The car stopped, several people on an old grey and white platform tried to enter the car, but the doors were locked. The people there, most of them in plain vacsuits of various colours, regarded the locked doors with irritation but stood back as the car began to move again. They were only a few stops away from the command section of Freeground Alpha.
Jake decided it was time for him to answer. “I never thought I’d see Freeground. There’s nothing for me here, even Jonas didn’t really care about Freeground much by the end, his friends were home to him more than any place,” he took a breath and shook his head. “Okay, it’s time to focus on the present.
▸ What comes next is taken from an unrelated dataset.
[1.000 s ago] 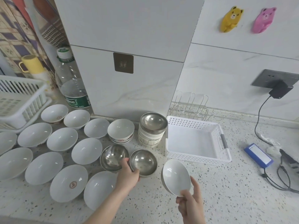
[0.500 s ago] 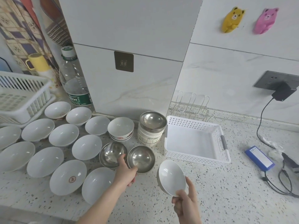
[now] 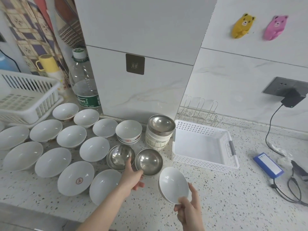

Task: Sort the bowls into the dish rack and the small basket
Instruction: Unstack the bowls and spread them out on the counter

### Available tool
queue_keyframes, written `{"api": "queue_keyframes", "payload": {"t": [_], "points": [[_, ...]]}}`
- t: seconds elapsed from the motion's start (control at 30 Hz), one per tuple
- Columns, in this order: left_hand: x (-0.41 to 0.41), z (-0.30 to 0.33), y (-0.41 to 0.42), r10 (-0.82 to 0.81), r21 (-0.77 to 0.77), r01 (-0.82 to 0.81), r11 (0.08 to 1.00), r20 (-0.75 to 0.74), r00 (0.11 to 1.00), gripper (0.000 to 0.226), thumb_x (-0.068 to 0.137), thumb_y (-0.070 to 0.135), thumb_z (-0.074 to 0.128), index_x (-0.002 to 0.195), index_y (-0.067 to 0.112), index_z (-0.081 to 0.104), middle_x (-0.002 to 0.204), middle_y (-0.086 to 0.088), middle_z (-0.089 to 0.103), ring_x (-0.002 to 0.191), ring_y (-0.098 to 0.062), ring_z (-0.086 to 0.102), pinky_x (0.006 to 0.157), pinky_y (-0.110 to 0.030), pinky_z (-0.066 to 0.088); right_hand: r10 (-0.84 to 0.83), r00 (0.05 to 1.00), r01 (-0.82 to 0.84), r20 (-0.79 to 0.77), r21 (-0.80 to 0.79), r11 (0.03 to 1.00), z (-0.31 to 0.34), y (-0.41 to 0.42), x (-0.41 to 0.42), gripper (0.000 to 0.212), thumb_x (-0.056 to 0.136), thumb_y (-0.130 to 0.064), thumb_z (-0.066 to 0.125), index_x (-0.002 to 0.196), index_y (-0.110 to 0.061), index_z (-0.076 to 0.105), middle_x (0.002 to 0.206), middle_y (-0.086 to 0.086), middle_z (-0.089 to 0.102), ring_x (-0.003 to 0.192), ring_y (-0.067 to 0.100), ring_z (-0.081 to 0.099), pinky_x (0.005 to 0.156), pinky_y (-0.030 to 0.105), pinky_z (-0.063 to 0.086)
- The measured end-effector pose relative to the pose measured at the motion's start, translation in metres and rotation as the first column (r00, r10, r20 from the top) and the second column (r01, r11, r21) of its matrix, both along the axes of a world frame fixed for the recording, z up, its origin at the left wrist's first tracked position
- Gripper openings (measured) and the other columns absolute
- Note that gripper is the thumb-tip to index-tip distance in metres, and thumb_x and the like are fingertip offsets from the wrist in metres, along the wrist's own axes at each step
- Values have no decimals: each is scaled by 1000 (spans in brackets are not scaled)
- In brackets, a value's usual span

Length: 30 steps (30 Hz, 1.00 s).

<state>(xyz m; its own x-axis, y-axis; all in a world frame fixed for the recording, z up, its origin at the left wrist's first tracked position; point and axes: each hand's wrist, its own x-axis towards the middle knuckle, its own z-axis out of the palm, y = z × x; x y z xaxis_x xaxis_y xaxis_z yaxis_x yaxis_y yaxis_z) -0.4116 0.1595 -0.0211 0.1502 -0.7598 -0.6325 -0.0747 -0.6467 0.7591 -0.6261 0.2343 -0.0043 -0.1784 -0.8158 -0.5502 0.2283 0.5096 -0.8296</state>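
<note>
On the speckled counter (image 3: pixel 216 197), left hand (image 3: pixel 133 178) pinches rims of two steel bowls (image 3: pixel 149 161); right hand (image 3: pixel 189 212) grips tilted white bowl (image 3: pixel 173 185), just short of small basket (image 3: pixel 205 164); dish rack (image 3: pixel 25 99) far left; best lower flat, release gently.

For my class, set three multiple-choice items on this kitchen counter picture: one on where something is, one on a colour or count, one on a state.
1. Where is the small white basket?
A. right of the stacked bowls
B. on the dish rack
C. under the socket

2. How many bear hooks hang on the wall?
A. one
B. two
C. four

3. What does the right hand hold?
A. nothing
B. a steel bowl
C. a white bowl

Key: 1 A, it stands beside the stacked bowls. 2 B, a yellow bear hook and a pink bear hook. 3 C, its fingers grip the white bowl at the rim.
</note>
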Motion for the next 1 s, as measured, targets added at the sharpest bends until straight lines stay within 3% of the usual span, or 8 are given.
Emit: {"api": "queue_keyframes", "payload": {"t": [0.17, 0.27, 0.43, 0.73, 0.9, 1.0], "points": [[25, 12, 17, 2, -33, -3, 999, -20, 1000, 68, 95, 15, 54, 151, 31, 18, 101, -13, 70, 41, -14, 55, 36, -21, 33, 153, 975, -161, -162, -37, 986, 1, 4, 13, 59, 88, 12, 41, 118, -38, 49, 50, 23, 60, 28, 16, 37, 33, 18, 28], [45, 17, 32, 50, -46, -54, 997, -87, 995, 49, 95, 12, 54, 138, 26, 35, 98, -11, 75, 41, -13, 51, 35, -20, 32, 236, 947, -250, -220, -39, 967, 0, 6, 27, 61, 85, 14, 41, 119, -35, 49, 54, 15, 65, 32, 15, 49, 35, 18, 36], [67, 23, 46, 105, -44, -110, 993, -107, 989, 27, 93, 10, 55, 118, 20, 55, 86, -8, 78, 41, -11, 45, 37, -20, 30, 299, 929, -305, -217, 5, 952, -8, 15, 55, 62, 84, 15, 42, 121, -34, 48, 54, 16, 65, 31, 14, 49, 34, 17, 34], [89, 27, 54, 110, -68, -118, 991, -118, 987, 21, 94, 10, 53, 112, 22, 57, 85, -7, 77, 43, -10, 46, 38, -19, 32, 309, 920, -305, -241, 55, 951, -19, 23, 84, 62, 84, 13, 42, 126, -33, 45, 55, 18, 66, 38, 25, 55, 34, 19, 31], [97, 26, 51, 100, -81, -109, 991, -110, 989, 23, 93, 11, 53, 113, 22, 57, 82, -6, 78, 45, -11, 48, 41, -21, 33, 266, 935, -262, -234, 47, 964, -18, 24, 90, 61, 84, 14, 42, 126, -31, 46, 66, 21, 66, 30, 16, 49, 33, 17, 34], [100, 25, 51, 72, -85, -81, 993, -100, 992, 24, 93, 11, 53, 114, 23, 57, 83, -5, 78, 47, -11, 49, 43, -21, 34, 258, 928, -249, -268, 66, 966, -18, 23, 93, 62, 85, 10, 44, 125, -37, 44, 55, 19, 65, 31, 12, 47, 35, 17, 34]]}}
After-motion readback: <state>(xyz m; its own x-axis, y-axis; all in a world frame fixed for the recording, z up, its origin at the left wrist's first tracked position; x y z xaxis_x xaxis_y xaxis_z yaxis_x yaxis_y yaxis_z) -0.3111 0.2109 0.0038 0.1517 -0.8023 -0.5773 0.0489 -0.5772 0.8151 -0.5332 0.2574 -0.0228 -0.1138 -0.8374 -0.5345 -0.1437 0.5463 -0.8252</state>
We know what we’re doing here, right?”
“Oh, yes,” Ayan said. “We are not offering anything unconditionally.”
“I have to admit I wish Oz was here,” Minh-Chu said. “Just because he’s probably the only person who would want to see the inside of Freeground again.”
The transit car passed into a section of the station that had taken massive damage. The outer hull was gone for a stretch of more than a hundred metres, and the rooms behind it were destroyed. The transit tube was the first thing to be repaired, it seemed, and it passed through open space. The white, blue and rust coloured hues of the Iron Head Nebula were visible through the large gap. There were crews removing sections of plating that was too damaged to be repaired and others working on critical components. A large shield emitter was being moved into place, it looked newer than everything they’d seen on Freeground Alpha until then.
The transit car continued into the undamaged section and began to slow down. “How old is this part of the station?” Stephanie asked.
“Over three hundred years, maybe even older,” Ayan said. “There have always been rumours that this was the main ring on a large ship that ran through the middle and provided main power and propulsion.”
The car stopped and the station they arrived at was filled with Freeground Officers who greeted them with applause. The space was built like so many other main hallway intersections, only the floor was worn down by so many feet over the centuries that it shone with the steely silver of the original metal. The rest of the space was coloured white and grey, and it was spotless. Memories of a lifetime spent growing up in modules that looked very similar were instantly revived, and it felt like Jonas was watching from within.
“This is kind of eerie, right?” Ayan asked him quietly.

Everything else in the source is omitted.